Every line below must be given again exactly.

# # # #

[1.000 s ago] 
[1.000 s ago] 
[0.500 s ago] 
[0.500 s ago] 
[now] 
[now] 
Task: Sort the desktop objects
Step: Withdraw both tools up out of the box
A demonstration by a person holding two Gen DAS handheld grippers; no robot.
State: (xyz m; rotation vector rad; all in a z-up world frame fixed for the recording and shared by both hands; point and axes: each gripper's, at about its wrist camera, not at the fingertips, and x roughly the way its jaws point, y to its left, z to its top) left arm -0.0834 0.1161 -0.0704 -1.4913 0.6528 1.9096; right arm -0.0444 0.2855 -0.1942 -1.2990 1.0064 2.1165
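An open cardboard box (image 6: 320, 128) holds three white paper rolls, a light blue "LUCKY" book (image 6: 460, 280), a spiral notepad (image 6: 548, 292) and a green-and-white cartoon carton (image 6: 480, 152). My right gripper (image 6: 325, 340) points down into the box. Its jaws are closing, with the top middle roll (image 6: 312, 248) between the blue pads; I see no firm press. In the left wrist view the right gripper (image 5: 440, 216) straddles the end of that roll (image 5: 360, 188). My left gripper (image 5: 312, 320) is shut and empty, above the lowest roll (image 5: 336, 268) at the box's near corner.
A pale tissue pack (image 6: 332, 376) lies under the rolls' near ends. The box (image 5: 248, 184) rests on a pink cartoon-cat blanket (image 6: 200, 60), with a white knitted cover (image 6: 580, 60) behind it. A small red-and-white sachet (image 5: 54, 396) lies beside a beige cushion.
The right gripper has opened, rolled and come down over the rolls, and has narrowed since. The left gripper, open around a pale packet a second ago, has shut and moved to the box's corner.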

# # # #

- [Answer for the task]:
[1.000 s ago] 
[1.000 s ago] 
[0.500 s ago] 
[0.500 s ago] 
[now] 
[now] 
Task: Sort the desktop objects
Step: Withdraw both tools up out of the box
A demonstration by a person holding two Gen DAS handheld grippers; no robot.
State: (xyz m; rotation vector rad; all in a z-up world frame fixed for the recording and shared by both hands; point and axes: each gripper's, at about its wrist camera, not at the fingertips, and x roughly the way its jaws point, y to its left, z to its top) left arm -0.0834 0.1161 -0.0704 -1.4913 0.6528 1.9096; right arm -0.0444 0.2855 -0.1942 -1.2990 1.0064 2.1165
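An open cardboard box (image 6: 320, 128) holds three white paper rolls, a light blue "LUCKY" book (image 6: 460, 280), a spiral notepad (image 6: 548, 292) and a green-and-white cartoon carton (image 6: 480, 152). My right gripper (image 6: 325, 340) points down into the box. Its jaws are closing, with the top middle roll (image 6: 312, 248) between the blue pads; I see no firm press. In the left wrist view the right gripper (image 5: 440, 216) straddles the end of that roll (image 5: 360, 188). My left gripper (image 5: 312, 320) is shut and empty, above the lowest roll (image 5: 336, 268) at the box's near corner.
A pale tissue pack (image 6: 332, 376) lies under the rolls' near ends. The box (image 5: 248, 184) rests on a pink cartoon-cat blanket (image 6: 200, 60), with a white knitted cover (image 6: 580, 60) behind it. A small red-and-white sachet (image 5: 54, 396) lies beside a beige cushion.
The right gripper has opened, rolled and come down over the rolls, and has narrowed since. The left gripper, open around a pale packet a second ago, has shut and moved to the box's corner.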

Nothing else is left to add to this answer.